Jack Selby was one of PayPal Holdings Inc.’s first employees and, after the payments company was sold, started hedge fund Clarium Capital Management with Peter Thiel.
He later helped manage Thiel Capital, the billionaire’s family office. Now Selby is branching out with his own investment fund focused on technology companies in Arizona, where he spent part of his youth and returned to after EBay Inc. bought PayPal for $1.5 billion two decades ago.
His Phoenix-based AZ-VC has allocated money to a handful of companies this year after raising $110 million for its debut fund from mostly local investors, with almost a quarter coming from the owner of Arizona’s largest electric utility. Selby is now lining up more deals and is confident of another growth boom for US tech firms following the recent slowdown.
“This is when the next PayPals get started,” Selby, 48, said in an interview from the United Arab Emirates, where he traveled to see the US men’s soccer team at the World Cup. “To be able to have a fund with dry powder, to be able to pounce at this time is a really, really great opportunity.”
Selby has parlayed his PayPal fortune into making movies as well as early investments in companies. They include Elon Musk’s SpaceX and Affirm Holdings Inc., the financial technology firm led by PayPal co-founder Max Levchin that’s plunged almost 90% this year. He’s also a managing director of Thiel Capital and plans on keeping that role even as he turns most of his attention to AZ-VC, which has about six employees and doesn’t count Thiel — a PayPal co-founder and Republican donor — as an investor.
AZ-VC recently led a seed round for bookeeping company Uplinq that raised $5.6 million, joining Kuwaiti royal family members as an investor in the Scottsdale, Arizona-based firm targeting small-business owners, according to a statement Thursday. Before this year’s downturn, Selby said he sold his stakes in Affirm and SpaceX, which has more than tripled its value in the past five years to about $125 billion.
In the interview, Selby spoke about the state of venture investing, the movie business and his love of hiking in Wyoming. His comments have been edited and condensed.
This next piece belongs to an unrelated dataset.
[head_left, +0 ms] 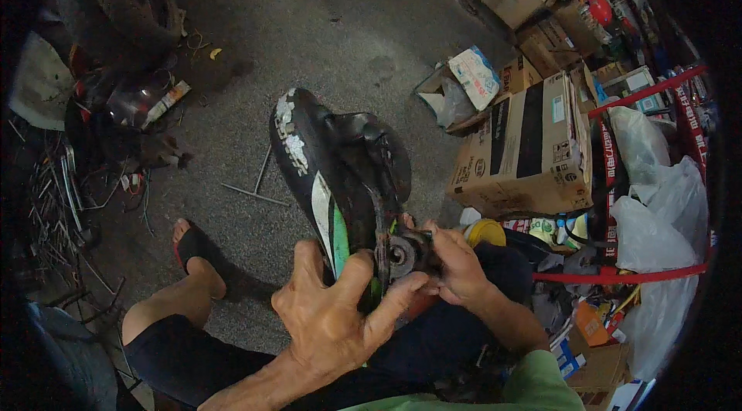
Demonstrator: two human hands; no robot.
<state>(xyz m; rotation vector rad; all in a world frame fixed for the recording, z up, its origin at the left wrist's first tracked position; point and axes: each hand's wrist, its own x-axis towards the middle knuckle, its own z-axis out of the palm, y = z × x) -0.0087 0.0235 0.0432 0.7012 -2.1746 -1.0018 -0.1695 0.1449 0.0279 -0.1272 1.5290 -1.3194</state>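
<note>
A long black saddle-shaped part, with a white and green stripe and a peeling silvery patch, is held over my lap. My left hand is curled over its lower end, with the thumb beside a round, dark metal fitting. My right hand grips that fitting from the right, fingers partly hidden behind it. On the floor left of the part lies a metal T-handle tool.
Old tires and a heap of metal rods are at left. Cardboard boxes, plastic bags and a red frame crowd the right. My bare foot is on the floor.
</note>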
What’s going on in venture investing?
The 2020 or 2021 vintages for venture capital funds will probably be the worst of all time. They were just outrageously overvalued, and we’re seeing that coming home to roost. I’m really lucky by avoiding deploying during that very frothy period.
Entry points from a valuation perspective are now far better. Most companies that were overvalued over the past few years were real businesses. The good news for them is they’ve got a war chest to help them grow into their valuation, but at the same time the valuations have to get marked down. The public markets are considerably ahead in this process, so I think private markets still have some way to go.
How’s business for AZ-VC?
We’ve made two investments so far. We’ll probably make a handful more before the year is out. I started a nonprofit about eight years ago, InvisionAZ, to help Arizona’s tech ecosystem and, as part of that work, I’ve been running around the state and taking meetings with every entrepreneur I could find. I like to joke I’ve kissed a lot of frogs, but at the same time I’ve also met a lot of really qualified, impressive entrepreneurs and companies. And so I’ve been compiling this list of people that, as an investor, I’d potentially look at. It’s a running start — not a standstill — and that’s really beneficial for deploying capital quickly.
I’m hoping I can build a team where I can fade into the background. Venture capital is a younger person’s game and I’m probably at the cusp of aging out relatively soon. I’d love to hand the reins over one day and have this fund move into its second, third, fourth vintages.